Mike Sugerman tried to make the switch himself, during his travels About the Bay, but he found that it’s not nearly as simple as it might seem.
Mike Sugerman Reports:
Case in point: Sugerman has a savings account with a big bank. It was costing him $25 monthly to have that account.
He tried to negotiate the bank’s website but it was down, likely because so many people were trying to dump that bank, he theorized. So, he tried the old-fashioned route – a phone call.
He was warned that, “to ensure quality service, calls may be monitored or recorded,” though when he requested permission to record the conversation, he was denied.

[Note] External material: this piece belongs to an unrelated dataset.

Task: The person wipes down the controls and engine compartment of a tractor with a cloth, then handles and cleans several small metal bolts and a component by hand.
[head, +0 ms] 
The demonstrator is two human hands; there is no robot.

“I want to know why I have a $25 fee just for a savings account?” he asked. “You’re supposed to pay interest on that thing. I’m supposed to make money on a savings account.”

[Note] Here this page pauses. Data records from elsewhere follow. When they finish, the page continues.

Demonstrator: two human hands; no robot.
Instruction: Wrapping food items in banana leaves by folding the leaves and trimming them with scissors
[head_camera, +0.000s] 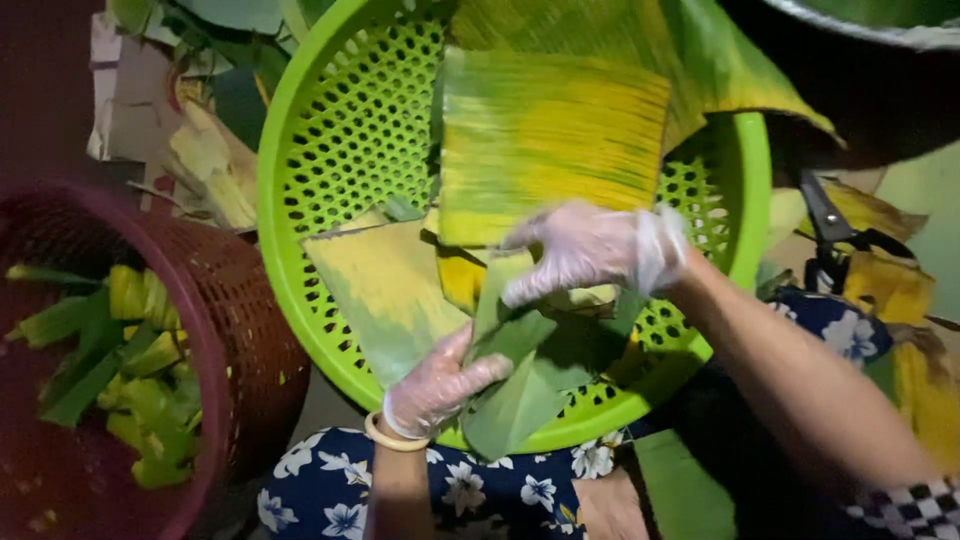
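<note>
- The setting is dim and close to the floor; no table shows. The person's lap, in a dark blue cloth with white flowers, lies just below the green basket's near rim, and torn paper and leaf scraps lie on the ground to the basket's upper left.
- The green basket, a wide round perforated plastic one, fills the middle of the view and tilts toward the person.
- A dark red woven basket stands just left of the green basket, holding cut green and yellow leaf pieces.
- A large yellow-green leaf sheet stands against the green basket's far side, its ribs running left to right.
- A dark green leaf piece lies over the green basket's near rim; its long axis runs from lower left to upper right, its lower end past the rim toward the lap.
- The right hand, in a clear thin glove, reaches into the basket's middle, its fingers curled on the leaf piece's upper end.
- The left hand, gloved too, with a pale bangle at the wrist, pinches the leaf piece's lower left edge at the near rim.
- Black scissors lie just right of the green basket.
</note>
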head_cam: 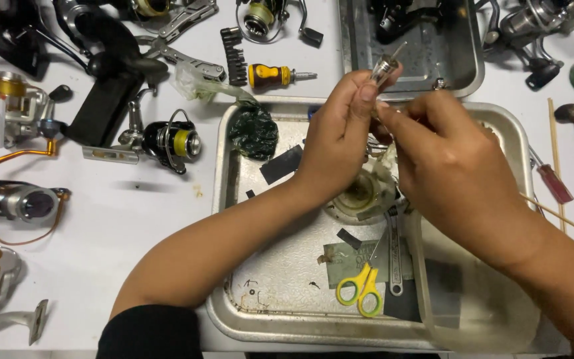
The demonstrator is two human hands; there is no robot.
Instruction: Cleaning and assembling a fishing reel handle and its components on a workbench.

The woman on the other end of the phone told Sugerman she’d have to look into the matter – while Sugerman was placed on hold for a total of 26 minutes. Eventually, the phone call disconnected and Sugerman was no closer to knowing why he was being charged such a hefty fee for a savings account.
“They are looking for new ways to charge consumers for revenue that they’ve been losing over the past few months,” reasoned Emily Rusch with the California Public Interest Group, CalPIRG.

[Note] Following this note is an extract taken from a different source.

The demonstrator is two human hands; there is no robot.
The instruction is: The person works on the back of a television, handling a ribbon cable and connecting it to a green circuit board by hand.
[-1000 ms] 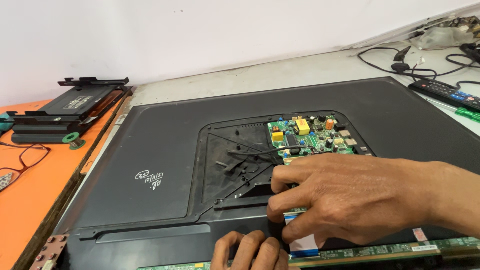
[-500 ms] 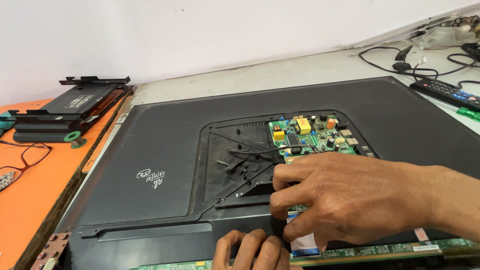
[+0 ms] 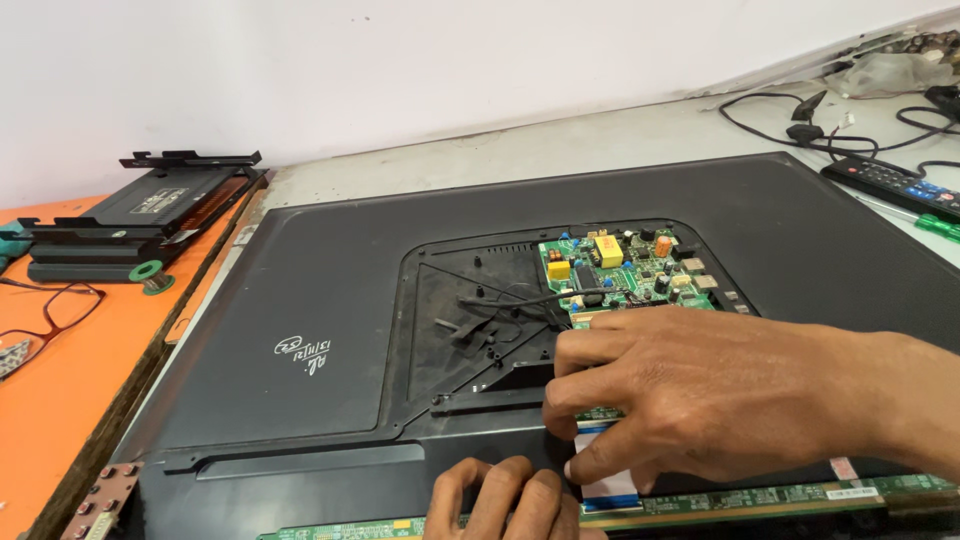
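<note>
**Two hands at the ribbon cable on an opened flat panel**

Seen from the head camera, looking down: the right hand [image 3: 700, 395] lies palm down across the lower part of a green circuit board [image 3: 625, 268], its fingers spread and bent, the fingertips pressing on a flat white ribbon cable [image 3: 605, 485] with a blue end. Whether it pinches the cable or only presses it flat, I cannot tell. The left hand [image 3: 505, 500] sits just below and to the left of the right one, at the near edge of the picture, knuckles up and fingers curled under; what it grips, if anything, is hidden.

Both hands rest on the matte black back of a large flat panel [image 3: 330, 290], smooth and slightly dusty, with a recessed, rib-moulded bay just left of the right hand. Thin black wires [image 3: 510, 300] cross that bay toward the board. Under the hands runs a long narrow green strip board [image 3: 800, 495].

Well to the left of the hands, on an orange table surface [image 3: 70, 400], lie a stack of black metal brackets [image 3: 150, 205] and a pair of dark-framed glasses [image 3: 45, 310]. Far beyond the right hand, a black remote control [image 3: 890, 185] and loose black cables [image 3: 790, 115] lie on the grey bench.
</note>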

Sugerman decided to put his money elsewhere.
“I want to open an account at the credit union here,” Sugerman told a teller, face-to-face.
He was instructed to begin by filling out a form. Then he noticed he would need his wife’s signature, too.
“It’s not as simple as just bringing your account number back down to zero,” Rusch acknowledged.
Even when you do get your paperwork in order, you still have to transfer the money and then make certain your bank account is closed.
“And that’s not enough,” said Rusch. “You actually do need to call and follow up with the bank and actually close your account officially.”
“You definitely have to call,” she stressed.
Sugerman knows all too well what it’s like to call the bank. And of course, if it’s a checking account you’re trying to close, there’s likely more paperwork involved.
“For many customers we now have automatic charges that are linked to our accounts and so of course as a consumer you want to make sure that you tell your gym, tell your mortgage or whatever you might have that’s automatically debited out of your account that you’ll want to make those switches first,” advised Rusch.
In short, Sugerman reported, you have to be awfully dedicated to the cause in order to see the switch through from bank to credit union.